The show’s original stars Tiffany Haddish and Ali Wong reprise their voice roles as best friends and former roommates Tuca and Bertie, respectively. The extroverted Tuca is still impulsive and sober, and Season 2 will see her dating in hopes of finding someone to pursue a relationship with. The anxious and insecure Bertie, meanwhile, is also testing the waters to find a new match — with a therapist. Bertie’s reliable boyfriend Speckle, voiced by Steven Yeun, is still around too.
According to Hanawalt, Adult Swim expressed interest in picking up the show “pretty much immediately” after the cancellation was announced. She credits the network’s persistence — as well as that of producers Noel Bright and Steven A. Cohen — in making the move happen.

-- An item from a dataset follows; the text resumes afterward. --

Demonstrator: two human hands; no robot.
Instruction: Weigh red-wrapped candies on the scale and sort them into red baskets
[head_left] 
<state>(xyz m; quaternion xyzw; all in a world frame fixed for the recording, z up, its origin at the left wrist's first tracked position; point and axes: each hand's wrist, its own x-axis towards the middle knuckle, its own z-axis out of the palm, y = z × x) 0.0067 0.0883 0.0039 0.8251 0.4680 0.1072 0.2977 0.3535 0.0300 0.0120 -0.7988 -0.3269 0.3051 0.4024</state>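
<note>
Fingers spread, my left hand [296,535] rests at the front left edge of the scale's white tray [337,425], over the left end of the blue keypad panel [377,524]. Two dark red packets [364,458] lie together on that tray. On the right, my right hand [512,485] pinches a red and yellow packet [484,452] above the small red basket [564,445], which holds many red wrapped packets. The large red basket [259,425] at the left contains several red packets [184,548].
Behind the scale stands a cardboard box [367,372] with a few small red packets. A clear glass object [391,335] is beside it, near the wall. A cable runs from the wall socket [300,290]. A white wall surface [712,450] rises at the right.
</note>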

“When ‘Tuca & Bertie’ became available, I immediately got on the phone,” said Walter Newman, Adult Swim’s SVP of comedy development. “I probably overplayed my hand, but at the same time, I got emails from so many people in our company, asking ‘Hey, do you think this is a possibility? Can we get this?’ It was something that all of us were really invested in.”
Newman, who was surprised that “Tuca & Bertie” became available, explained that the acquisition was “a competitive situation … so a lot of it, for us, was making sure Lisa Hanawalt chose us.”
“We went after it because we love the show,” he added. “Having watched the first season, I knew there was a lot more to do with Tuca, Bertie, Speckle and Lisa.”
While streaming services such as Netflix, Hulu and Amazon Prime Video have increased their adult animation footprint in recent years by developing more original programming, Adult Swim is a veteran player in the space. The young adult-oriented network is the home to popular shows such as “Rick and Morty,” “Robot Chicken,” “Primal” and more.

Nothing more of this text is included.